__Exercise prompt__:
Leaving out every picture, retype the lines below from the top through the one that contains "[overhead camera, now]".

(Source data)
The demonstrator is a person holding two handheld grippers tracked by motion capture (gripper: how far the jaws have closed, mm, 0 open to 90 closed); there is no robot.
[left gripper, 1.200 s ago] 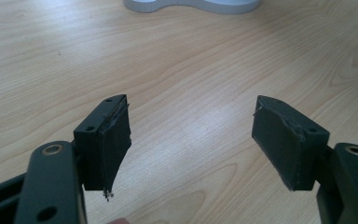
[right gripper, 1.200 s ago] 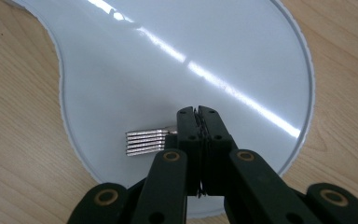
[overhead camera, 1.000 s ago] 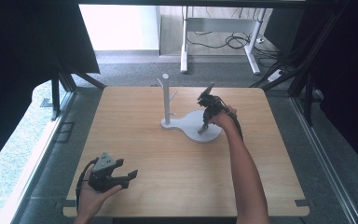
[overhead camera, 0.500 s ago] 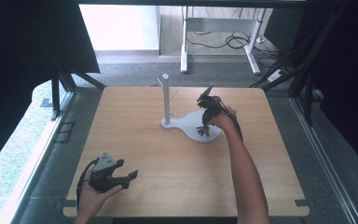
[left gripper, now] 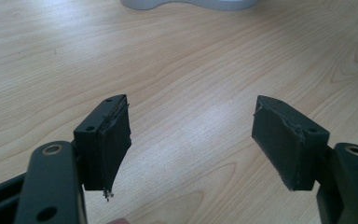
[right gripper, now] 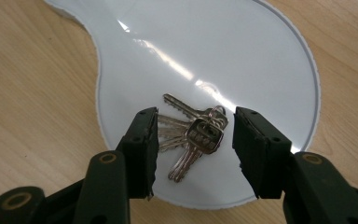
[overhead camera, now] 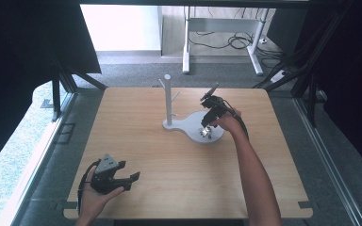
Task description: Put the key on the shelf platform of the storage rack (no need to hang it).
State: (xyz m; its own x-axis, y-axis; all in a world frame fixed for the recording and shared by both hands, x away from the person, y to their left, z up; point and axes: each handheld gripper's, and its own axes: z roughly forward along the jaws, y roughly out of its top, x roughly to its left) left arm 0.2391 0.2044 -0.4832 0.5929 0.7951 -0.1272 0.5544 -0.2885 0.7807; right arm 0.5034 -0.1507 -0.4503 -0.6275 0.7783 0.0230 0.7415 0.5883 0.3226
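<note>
From the high view we've got the right gripper [overhead camera: 207, 128] tipped down over the round end of a white tray [overhead camera: 193, 123], right above a small bunch of keys [overhead camera: 204, 133] lying on it. The tray carries a white post [overhead camera: 168, 100] with pegs at its narrow end. The left gripper [overhead camera: 126, 180] sits at the near left of the wooden table [overhead camera: 136, 136], held in a hand, well apart from the tray.

In the left gripper view, we see its 2 jaws standing wide with only bare table [left gripper: 177, 74] between them. The edge of the tray [left gripper: 186, 3] peeks in at the very top, far off.

In the right gripper view, the right gripper [right gripper: 195, 144] has just been opening its jaws, and the keys [right gripper: 193, 135] lie flat on the tray [right gripper: 242, 51] right between them, ring end toward the right jaw. The pads don't press on the keys, there's a gap on both sides. The blades fan out toward the left jaw and down toward the tray's near rim.
</note>
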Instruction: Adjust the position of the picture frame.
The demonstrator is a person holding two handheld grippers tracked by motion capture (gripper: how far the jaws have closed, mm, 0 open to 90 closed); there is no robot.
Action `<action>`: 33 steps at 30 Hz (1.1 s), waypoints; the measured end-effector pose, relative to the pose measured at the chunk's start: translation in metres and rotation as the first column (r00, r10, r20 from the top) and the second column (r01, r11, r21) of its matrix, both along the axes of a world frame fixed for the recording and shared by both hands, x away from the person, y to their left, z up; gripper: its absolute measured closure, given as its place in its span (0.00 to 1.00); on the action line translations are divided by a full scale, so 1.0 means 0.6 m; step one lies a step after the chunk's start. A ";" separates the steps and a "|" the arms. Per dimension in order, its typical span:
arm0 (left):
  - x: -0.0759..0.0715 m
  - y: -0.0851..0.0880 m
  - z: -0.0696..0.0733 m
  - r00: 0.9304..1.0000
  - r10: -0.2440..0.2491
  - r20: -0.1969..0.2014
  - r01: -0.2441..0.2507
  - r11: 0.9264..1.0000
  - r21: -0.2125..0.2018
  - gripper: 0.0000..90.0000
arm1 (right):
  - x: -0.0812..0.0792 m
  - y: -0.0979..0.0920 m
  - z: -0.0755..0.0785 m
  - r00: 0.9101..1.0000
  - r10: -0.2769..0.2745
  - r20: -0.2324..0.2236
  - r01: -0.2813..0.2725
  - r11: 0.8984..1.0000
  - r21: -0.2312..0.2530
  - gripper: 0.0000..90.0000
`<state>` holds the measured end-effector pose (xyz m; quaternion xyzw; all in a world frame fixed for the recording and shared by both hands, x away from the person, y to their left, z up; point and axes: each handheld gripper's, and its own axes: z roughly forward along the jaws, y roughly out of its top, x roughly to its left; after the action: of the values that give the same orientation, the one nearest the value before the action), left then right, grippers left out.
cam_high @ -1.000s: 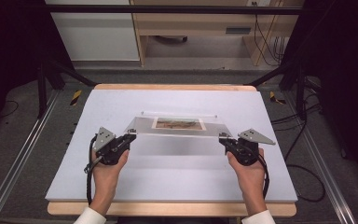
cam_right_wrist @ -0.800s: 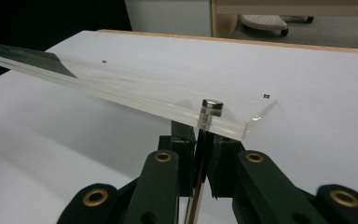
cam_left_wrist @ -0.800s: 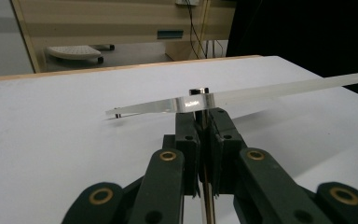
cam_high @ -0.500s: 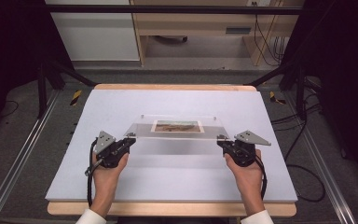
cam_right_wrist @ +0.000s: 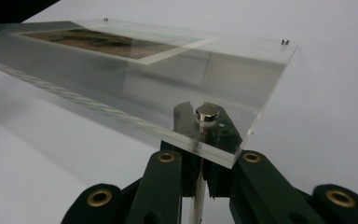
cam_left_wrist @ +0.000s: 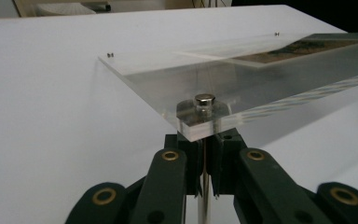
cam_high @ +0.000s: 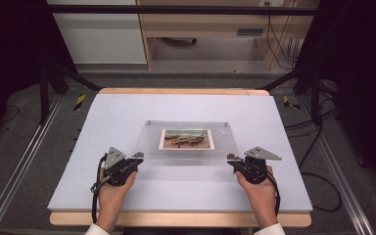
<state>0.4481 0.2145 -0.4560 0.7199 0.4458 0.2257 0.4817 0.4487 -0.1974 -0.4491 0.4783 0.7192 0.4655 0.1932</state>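
Note:
A clear acrylic picture frame (cam_high: 186, 152) with a small landscape picture (cam_high: 186, 139) in its middle hangs over the white table top (cam_high: 127, 110). My left gripper (cam_high: 138, 156) holds its near left corner and my right gripper (cam_high: 231, 158) its near right corner. In the left gripper view the jaws (cam_left_wrist: 204, 140) are shut on a thin metal pin (cam_left_wrist: 205, 99) that passes through the frame's corner (cam_left_wrist: 200, 121). The right gripper view shows the same: my right gripper (cam_right_wrist: 200, 156) is shut on the capped pin (cam_right_wrist: 206, 114). Two more small pins sit at the far corners.
The white top rests on a wooden board (cam_high: 176, 219) that shows at its near edge. Metal rails (cam_high: 24, 161) run along the floor on both sides. Cables (cam_high: 318, 147) lie to the right. Wooden furniture (cam_high: 200, 24) stands behind the table.
Both grippers have moved nearer to the person with the frame. The frame's face now shows broader from above, where earlier it looked like a thin strip.

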 end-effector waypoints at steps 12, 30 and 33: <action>0.002 -0.009 -0.014 0.999 -0.026 -0.043 0.029 0.997 0.070 0.93 | 0.005 -0.005 -0.017 0.999 -0.006 -0.040 0.005 0.999 -0.033 0.94; 0.011 -0.008 -0.028 0.998 -0.024 -0.066 0.030 0.996 0.085 0.92 | 0.010 0.000 -0.030 0.997 0.000 -0.076 -0.005 0.998 -0.058 0.93; 0.012 -0.008 -0.032 0.996 -0.029 -0.081 0.037 0.995 0.097 0.92 | 0.010 0.001 -0.032 0.996 -0.001 -0.090 -0.005 0.998 -0.067 0.93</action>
<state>0.4554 0.2099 -0.4752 0.7583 0.4411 0.2106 0.4314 0.4545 -0.1966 -0.4685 0.4913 0.7428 0.4193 0.1762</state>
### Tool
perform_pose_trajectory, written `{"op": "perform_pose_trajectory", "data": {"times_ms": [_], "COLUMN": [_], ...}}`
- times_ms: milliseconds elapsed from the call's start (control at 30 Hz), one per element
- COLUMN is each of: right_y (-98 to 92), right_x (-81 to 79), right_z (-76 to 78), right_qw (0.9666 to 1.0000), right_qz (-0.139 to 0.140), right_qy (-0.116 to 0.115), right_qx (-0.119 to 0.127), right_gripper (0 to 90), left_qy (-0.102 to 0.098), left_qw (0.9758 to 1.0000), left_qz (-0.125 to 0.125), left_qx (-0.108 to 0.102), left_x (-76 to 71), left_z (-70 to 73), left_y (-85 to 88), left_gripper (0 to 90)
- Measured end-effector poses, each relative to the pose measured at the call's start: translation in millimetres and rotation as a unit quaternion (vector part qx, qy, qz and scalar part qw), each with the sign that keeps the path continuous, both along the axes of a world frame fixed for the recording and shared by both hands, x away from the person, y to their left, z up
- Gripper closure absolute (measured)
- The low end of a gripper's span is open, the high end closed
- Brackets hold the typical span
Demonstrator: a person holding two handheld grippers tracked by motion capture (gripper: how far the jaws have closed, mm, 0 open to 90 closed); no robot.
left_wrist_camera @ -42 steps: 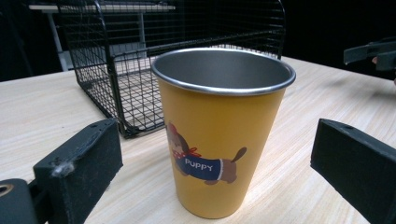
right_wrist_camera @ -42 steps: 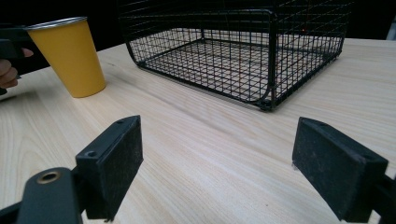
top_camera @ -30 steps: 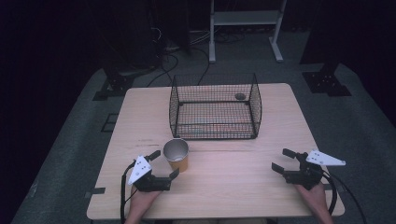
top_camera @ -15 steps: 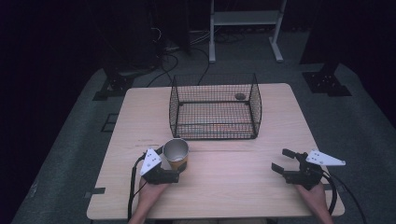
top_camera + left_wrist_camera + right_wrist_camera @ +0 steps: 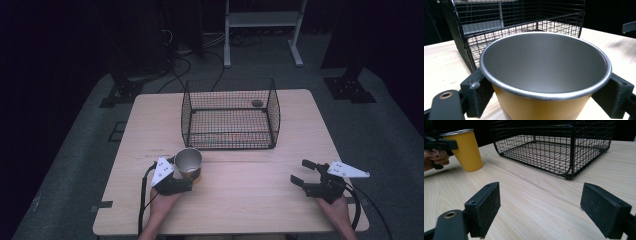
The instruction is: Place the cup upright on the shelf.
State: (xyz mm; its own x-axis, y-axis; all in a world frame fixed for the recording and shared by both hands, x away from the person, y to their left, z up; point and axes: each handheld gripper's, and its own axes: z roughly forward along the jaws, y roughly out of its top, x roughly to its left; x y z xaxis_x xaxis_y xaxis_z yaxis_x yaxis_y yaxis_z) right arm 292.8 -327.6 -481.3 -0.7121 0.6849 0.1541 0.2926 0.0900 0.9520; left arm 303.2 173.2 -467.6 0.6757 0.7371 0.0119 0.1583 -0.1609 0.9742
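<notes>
Yellow on the outside and bare grey metal inside, the cup (image 5: 188, 163) stands upright on the tabletop (image 5: 240, 200), toward the near left corner and a little in from the near edge. My left hand-held gripper (image 5: 181, 176) has it between its two black pads (image 5: 477, 91): in the left gripper view one pad sits at each side of the cup (image 5: 545, 72), just under the rolled rim, and both seem to touch the yellow wall. I hold that hand-held gripper from the near side, and its cable (image 5: 144, 200) trails back toward the near edge.

Just beyond the cup, toward the middle of the far half of the tabletop, stands a black wire basket (image 5: 230, 112), open at the top. The cup is near its front left corner but apart from it. A small dark round thing (image 5: 257, 103) lies in the basket's far right part; I cannot tell what it is.

My right hand-held gripper (image 5: 304, 172) rests low near the near right corner, well apart from the cup and the basket. Its jaws stand wide apart with bare wood between them, as the right gripper view shows, and they point toward the basket (image 5: 559, 147), with the cup (image 5: 466, 150) off at that view's left.
</notes>
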Motion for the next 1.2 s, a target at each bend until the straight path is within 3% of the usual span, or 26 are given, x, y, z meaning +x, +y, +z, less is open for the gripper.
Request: {"op": "perform_pose_trajectory", "data": {"times_ms": [133,433,567,800,1200], "right_y": [0.0,-0.1,0.1,0.0,-0.1], "right_x": [0.2,0.4,0.5,0.6,0.8], "right_z": [0.0,0.0,0.0,0.0,-0.1], "right_qw": [1.0000,1.0000,1.0000,1.0000,1.0000], "right_qz": [0.000,0.001,0.002,0.003,0.006], "right_qy": [0.000,0.001,0.001,0.001,0.002], "right_qx": [0.000,0.001,0.001,0.001,0.002], "right_gripper": [15.1,15.1,15.1,15.1,15.1], "left_qy": [-0.005,-0.019,-0.014,-0.015,-0.025], "left_qw": [0.9999,0.9986,0.9979,0.9971,0.9954], "left_qz": [-0.006,-0.042,-0.055,-0.065,-0.084], "left_qx": [-0.011,-0.026,-0.032,-0.038,-0.038], "left_x": [-0.8,6.0,12.2,20.7,29.3], "left_z": [4.0,29.7,36.4,43.0,66.7], "left_y": [-0.8,-13.0,-18.6,-25.2,-34.3], "left_gripper": [13.6,13.6,13.6,13.6,13.7]}}
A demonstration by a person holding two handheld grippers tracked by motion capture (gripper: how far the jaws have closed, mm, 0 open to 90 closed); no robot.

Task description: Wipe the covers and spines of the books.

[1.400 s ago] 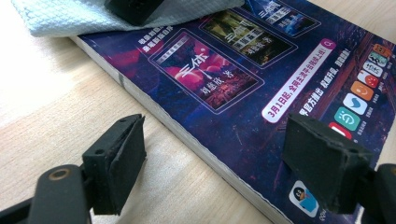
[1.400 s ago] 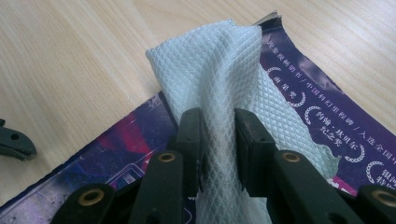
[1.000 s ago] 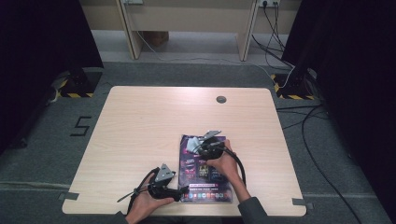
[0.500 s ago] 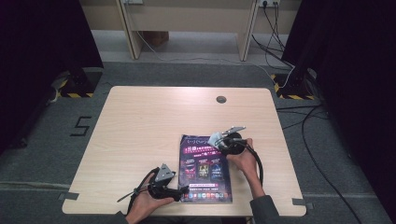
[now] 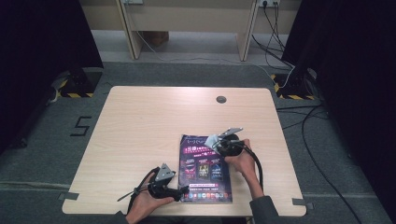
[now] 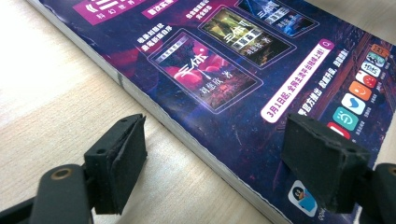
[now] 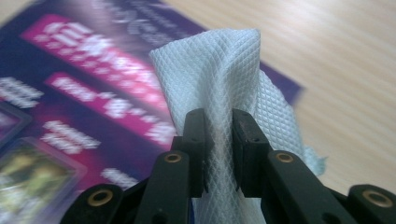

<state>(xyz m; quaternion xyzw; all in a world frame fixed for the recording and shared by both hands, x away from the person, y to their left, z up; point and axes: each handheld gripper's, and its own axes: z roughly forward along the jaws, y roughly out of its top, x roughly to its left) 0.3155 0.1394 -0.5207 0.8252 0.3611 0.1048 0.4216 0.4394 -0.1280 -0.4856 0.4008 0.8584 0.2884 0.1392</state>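
Pinching a white cloth (image 7: 224, 93), the right tongs (image 7: 219, 154) hover over the magazine (image 5: 205, 168).

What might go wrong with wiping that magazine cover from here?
The right tongs pinch just a fold of the white cloth, so it may slip free during a stroke. The left tongs stand open astride the magazine edge, not clamping it, so the magazine could slide on the table.
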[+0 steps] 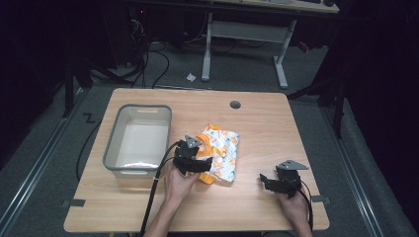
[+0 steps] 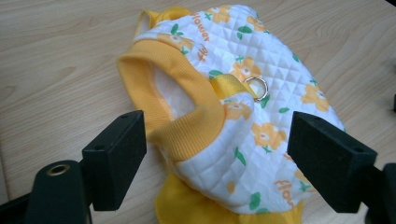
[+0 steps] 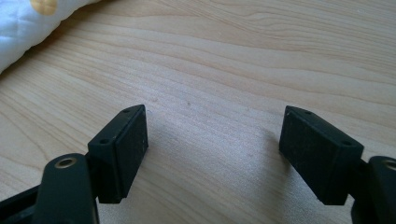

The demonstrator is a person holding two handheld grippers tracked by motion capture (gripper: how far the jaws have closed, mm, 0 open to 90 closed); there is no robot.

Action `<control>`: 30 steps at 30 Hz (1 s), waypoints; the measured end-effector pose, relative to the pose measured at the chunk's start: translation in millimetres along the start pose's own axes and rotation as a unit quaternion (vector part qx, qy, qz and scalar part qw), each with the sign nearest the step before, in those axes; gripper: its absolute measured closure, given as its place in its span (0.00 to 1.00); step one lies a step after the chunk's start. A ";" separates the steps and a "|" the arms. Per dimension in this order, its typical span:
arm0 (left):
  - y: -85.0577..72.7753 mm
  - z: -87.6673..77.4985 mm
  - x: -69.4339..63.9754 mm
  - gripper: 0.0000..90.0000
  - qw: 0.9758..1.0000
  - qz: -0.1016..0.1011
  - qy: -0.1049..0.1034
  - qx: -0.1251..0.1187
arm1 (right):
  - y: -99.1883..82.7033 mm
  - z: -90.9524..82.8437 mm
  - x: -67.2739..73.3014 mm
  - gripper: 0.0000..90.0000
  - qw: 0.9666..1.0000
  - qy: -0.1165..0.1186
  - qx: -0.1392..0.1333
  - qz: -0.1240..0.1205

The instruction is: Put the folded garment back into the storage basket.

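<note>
A small quilted garment (image 1: 223,150), white with yellow flowers and yellow ribbed trim, lies in the middle of the wooden table. My left gripper (image 1: 199,161) is at its near-left edge. In the left gripper view it stands open (image 2: 217,135), its jaws straddling the yellow ribbed opening (image 2: 187,126) without closing on it. A metal ring (image 2: 256,87) on a yellow strap sits on the garment's back. To the right, my right gripper (image 1: 267,181) is open low over bare wood (image 3: 215,116), nothing between its jaws. A corner of the garment (image 3: 25,25) shows at that view's upper left.
A grey plastic bin (image 1: 114,143) with nothing visible in it stands on the table's left side, just left of my left gripper. A round cable hole (image 1: 235,104) is near the far edge. Desk legs and cables are on the floor beyond.
</note>
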State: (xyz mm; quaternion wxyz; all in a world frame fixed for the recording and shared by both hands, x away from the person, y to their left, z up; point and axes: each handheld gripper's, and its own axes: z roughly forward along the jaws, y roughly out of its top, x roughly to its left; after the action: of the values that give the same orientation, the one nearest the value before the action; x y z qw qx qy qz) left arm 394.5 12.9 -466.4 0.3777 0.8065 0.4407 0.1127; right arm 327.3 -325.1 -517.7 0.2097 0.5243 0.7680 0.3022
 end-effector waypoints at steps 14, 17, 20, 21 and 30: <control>6.6 20.1 5.5 0.20 1.000 -0.013 0.005 0.016 | 0.0 0.0 0.0 0.27 1.000 0.000 0.000 0.000; 5.5 24.8 7.4 0.20 1.000 -0.014 0.007 0.026 | -0.1 0.0 0.0 0.27 1.000 0.000 0.000 0.000; 5.6 27.5 8.2 0.20 1.000 -0.018 0.008 0.024 | 0.0 0.0 0.0 0.27 1.000 0.000 0.000 0.000; 5.7 28.3 8.6 0.20 1.000 -0.020 0.008 0.023 | 0.0 0.0 0.0 0.27 1.000 0.000 0.000 0.000; 1.8 45.1 14.5 0.21 0.998 -0.031 0.019 0.047 | -0.1 -0.1 0.0 0.27 1.000 0.000 0.000 0.000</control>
State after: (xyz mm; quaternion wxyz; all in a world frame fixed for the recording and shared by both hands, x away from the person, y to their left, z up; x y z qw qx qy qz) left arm 427.4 0.9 -498.4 0.3338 0.8070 0.4777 0.0955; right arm 327.2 -325.1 -517.7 0.2098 0.5239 0.7683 0.3021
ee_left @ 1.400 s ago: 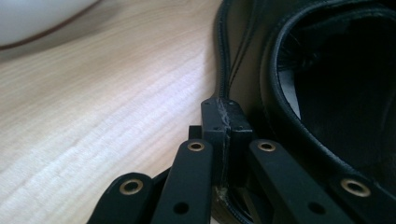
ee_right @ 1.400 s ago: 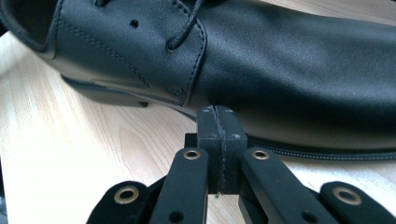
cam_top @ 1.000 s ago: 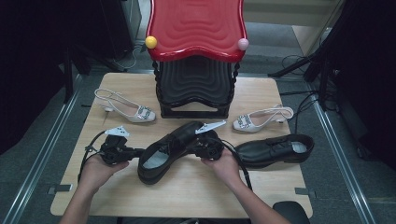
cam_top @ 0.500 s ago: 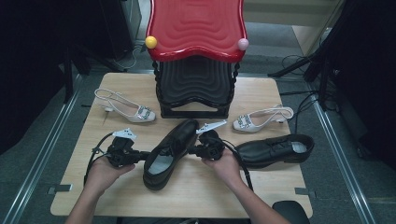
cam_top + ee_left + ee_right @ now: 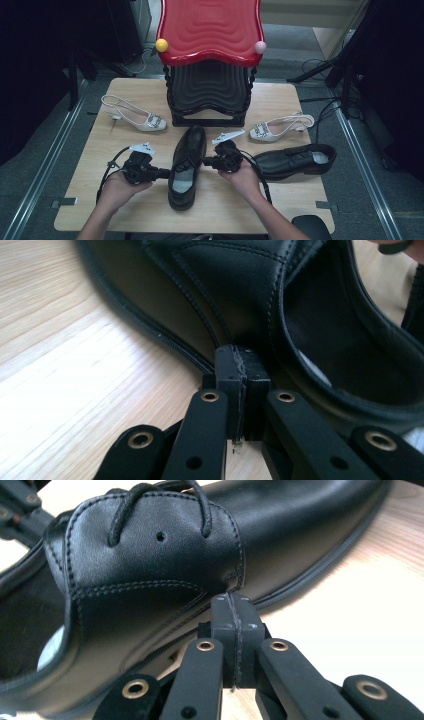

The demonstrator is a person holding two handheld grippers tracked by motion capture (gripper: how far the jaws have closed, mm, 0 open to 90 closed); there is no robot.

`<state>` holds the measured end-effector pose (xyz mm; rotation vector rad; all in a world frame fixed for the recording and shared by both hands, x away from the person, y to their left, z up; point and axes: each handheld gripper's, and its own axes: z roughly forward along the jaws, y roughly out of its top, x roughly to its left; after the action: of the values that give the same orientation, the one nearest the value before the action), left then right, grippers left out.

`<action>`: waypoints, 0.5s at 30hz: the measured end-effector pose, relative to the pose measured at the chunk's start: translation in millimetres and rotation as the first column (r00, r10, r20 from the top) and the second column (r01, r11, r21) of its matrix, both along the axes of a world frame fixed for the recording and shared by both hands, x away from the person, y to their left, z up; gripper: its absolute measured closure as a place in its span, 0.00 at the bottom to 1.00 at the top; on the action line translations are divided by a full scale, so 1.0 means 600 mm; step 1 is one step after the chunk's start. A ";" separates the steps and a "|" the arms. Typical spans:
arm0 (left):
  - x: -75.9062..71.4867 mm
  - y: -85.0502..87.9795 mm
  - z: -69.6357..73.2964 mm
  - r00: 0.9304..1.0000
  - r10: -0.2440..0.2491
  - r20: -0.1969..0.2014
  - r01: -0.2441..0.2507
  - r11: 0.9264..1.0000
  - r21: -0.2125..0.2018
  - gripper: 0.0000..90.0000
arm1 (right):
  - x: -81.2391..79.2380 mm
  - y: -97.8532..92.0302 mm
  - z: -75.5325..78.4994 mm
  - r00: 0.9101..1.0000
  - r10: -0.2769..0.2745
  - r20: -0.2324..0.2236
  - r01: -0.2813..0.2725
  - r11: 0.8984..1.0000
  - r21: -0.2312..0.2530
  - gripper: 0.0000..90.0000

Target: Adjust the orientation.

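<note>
Clearly we are straightening a black leather lace-up shoe point(image 5: 186, 167) on the pale wooden surface point(image 5: 90, 200), nudging it from both sides. Starting at the left, a white slingback heel with a jewelled buckle point(image 5: 134, 114) lies well apart from the work. Next, our left hand-held gripper point(image 5: 164, 173) has its jaws pressed together with nothing between them, the blunt tips touching the shoe's side beside the opening. The shoe itself lies in the middle of the surface, toe towards the black ribbed stand with the red wavy top point(image 5: 210, 60). On its other side our right hand-held gripper point(image 5: 206, 161) is likewise pressed shut and empty, tips against the laced flank point(image 5: 150, 555). Farther right rest the matching black shoe point(image 5: 295, 160) and a second white heel point(image 5: 280, 126).

To do this well, we judge that both tips should push low on the upper, near the sole's welt, so the shoe slides rather than tips. We should keep the two pushes opposed and gentle, since uneven pressure would spin the toe off line. Leaving room beside the other black shoe matters too.
</note>
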<state>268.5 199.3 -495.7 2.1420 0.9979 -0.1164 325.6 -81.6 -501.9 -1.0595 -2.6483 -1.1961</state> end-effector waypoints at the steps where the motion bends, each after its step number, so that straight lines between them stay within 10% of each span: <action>1: 0.002 -0.003 -0.001 1.000 0.000 -0.004 0.000 1.000 -0.009 0.99 | 0.001 -0.001 0.000 1.000 -0.007 -0.002 0.007 1.000 0.002 1.00; 9: 0.006 0.001 0.001 1.000 0.017 -0.002 -0.017 1.000 -0.016 0.91 | 0.007 -0.017 0.006 1.000 -0.010 0.006 0.010 1.000 0.014 0.98; 15: 0.021 0.019 0.004 0.995 0.098 -0.004 -0.098 0.995 0.021 0.63 | -0.003 -0.047 0.017 0.998 0.011 0.055 -0.012 1.000 0.012 0.76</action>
<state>281.2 210.8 -493.4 2.1080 1.1098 -0.0635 323.6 -109.7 -491.9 -1.0226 -2.6802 -1.2556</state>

__Response__:
The demonstrator is a person holding two handheld grippers tracked by motion capture (gripper: how far the jaws have closed, mm, 0 open to 90 closed); there is no robot.
[left gripper, 1.200 s ago] 
[right gripper, 1.200 s ago] 
[overhead camera, 1.000 s ago] 
[overhead camera, 0.500 s ago] 
[left gripper, now] 
[right gripper, now] 
[overhead camera, now] 

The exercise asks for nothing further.